Presuming Consent and More

>(first published on 10 August 2007 at www.bioethics.com; used with permission)

A debate regarding organ donation is getting underway in the UK: it is a debate about “presumed consent.” Presumed consent means that although no permission form is signed, and there is no documented mandated discussion with anyone, a deceased person’s organs can be harvested by the state for transplantation. Another name for this is “opting out”: your organs will be harvested after death unless you have specifically requested that such not occur. The current laws in the UK are revisions of the Human Tissue Act in 1961, and are voluntary, or “opt in,” where one must permit, by prior agreement, one’s organs to be harvested after death.

Such a debate needs to be had, certainly. In the UK, as in the US, thousands of very sick people fill waiting lists for organ transplantation. Families struggle to cope, hope languishes, and often people on waiting lists die. Voluntary programs seem not to work well, although the jury is still out on a particular organization, LifeSharers.

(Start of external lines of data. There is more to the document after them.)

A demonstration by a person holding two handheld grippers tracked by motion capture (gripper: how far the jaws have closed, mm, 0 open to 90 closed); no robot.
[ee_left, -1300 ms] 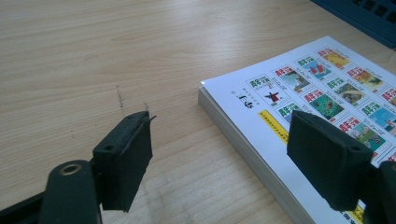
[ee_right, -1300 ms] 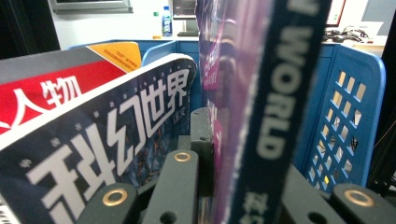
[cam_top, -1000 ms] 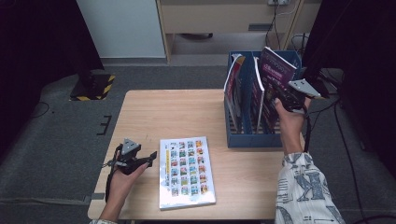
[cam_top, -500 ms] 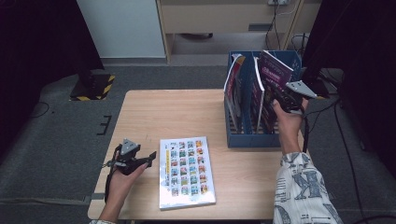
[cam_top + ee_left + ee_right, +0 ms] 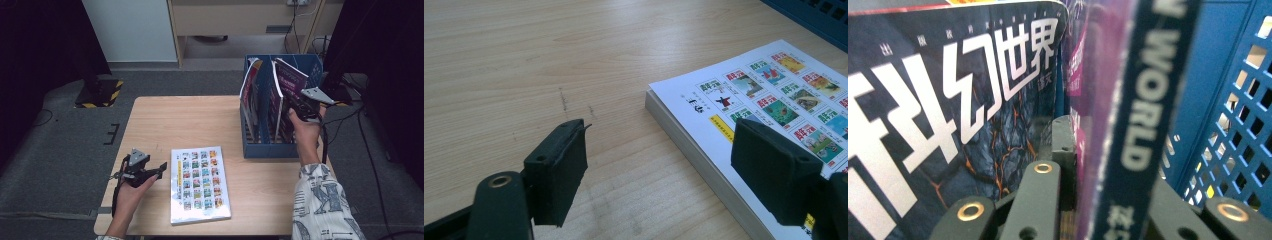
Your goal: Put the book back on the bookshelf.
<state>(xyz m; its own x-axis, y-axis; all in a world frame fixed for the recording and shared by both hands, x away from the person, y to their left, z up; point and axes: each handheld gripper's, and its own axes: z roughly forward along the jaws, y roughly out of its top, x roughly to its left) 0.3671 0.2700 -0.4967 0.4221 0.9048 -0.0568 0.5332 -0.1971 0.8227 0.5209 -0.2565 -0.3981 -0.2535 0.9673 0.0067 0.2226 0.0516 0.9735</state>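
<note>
Two grippers (image 5: 160, 167) (image 5: 298, 107); one flat book (image 5: 200, 185)

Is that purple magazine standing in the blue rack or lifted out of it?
Partly in. The purple magazine leans tilted, its top rising above the blue rack, lower part between the dividers, pinched by the right gripper.

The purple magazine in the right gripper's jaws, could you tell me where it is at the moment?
In the high view the purple magazine stands tilted in the blue file rack at the table's far right, clamped by the right gripper.
</note>
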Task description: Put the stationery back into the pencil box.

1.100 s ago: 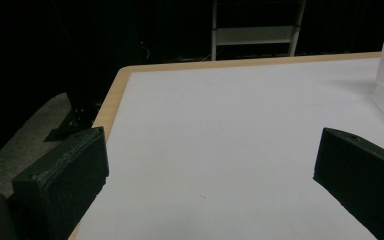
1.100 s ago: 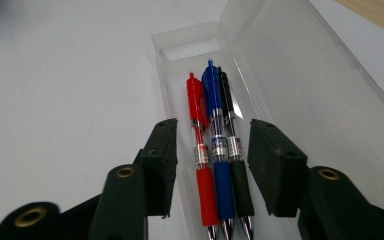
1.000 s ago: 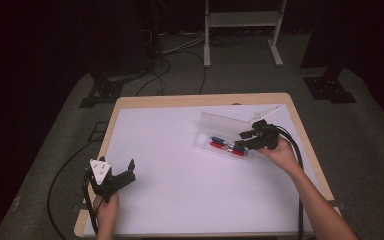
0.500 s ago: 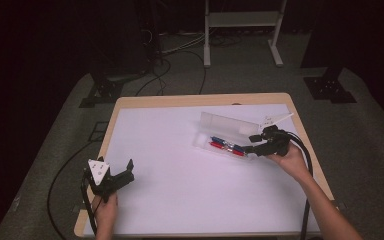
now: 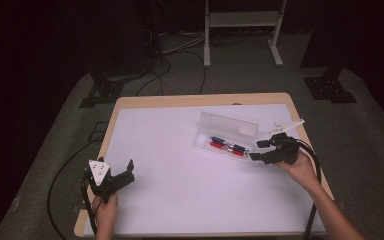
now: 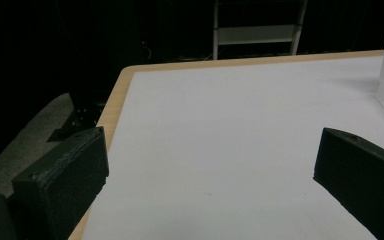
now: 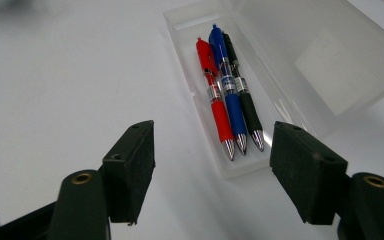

Is this simply about not enough people signing up for organ donation, either as living donors or upon death? Certainly this is true: we need more organs for people whose organs have ceased to function even marginally, if at all. This is not the whole of the matter, however. What follows are 10 issues or questions that need to be addressed in this debate (and this list is far from exhaustive).

  1. How important is personal autonomy—the right a person has to decide what happens to him/herself? Where are its limits?
  2. Is the current system of waiting lists fair? Does justice prevail in terms of how one is put on the list, and how one advances up the list?
  3. What role does informed consent play—for donors or for recipients? How much should a recipient be told about the donor?
  4. Should living donors be compensated for time off work, other costs? Who pays for treatment of complications?
  5. What are the protocols by which one can be declared dead? Shall it be brain death only, or should non-heart-beating donors be considered? Should people who are born anencephalic or those who are in persistent vegetative state be declared dead so their organs can be harvested?
  6. For those who are “medical tourists” (going to another country for a transplant), who speaks for the donor? With reports of prisoner-donors and economically-driven “donations” in some quarters of the world, what is our national responsibility on the global market, when human rights may be violated in the desperate search for organs?
  7. Will the economic considerations outweigh compassionate care, so that patients are subtly coerced into becoming donors, by either healthcare workers or family members?
  8. What are the age limitations for organ donation, for donor or recipient? Where should the lines be drawn?
  9. If a recipient’s transplanted organ fails, where does that person re-enter the waiting list— at or near the top, or at the bottom?
  10. Who should pay for the transplantation? What role does the payer have in the decision, if any?

These are but a few of the considerations we need to think about as we debate changing policies about organ transplantation. Thoughtful reflection, followed by considered action, is needed; presumption is not enough.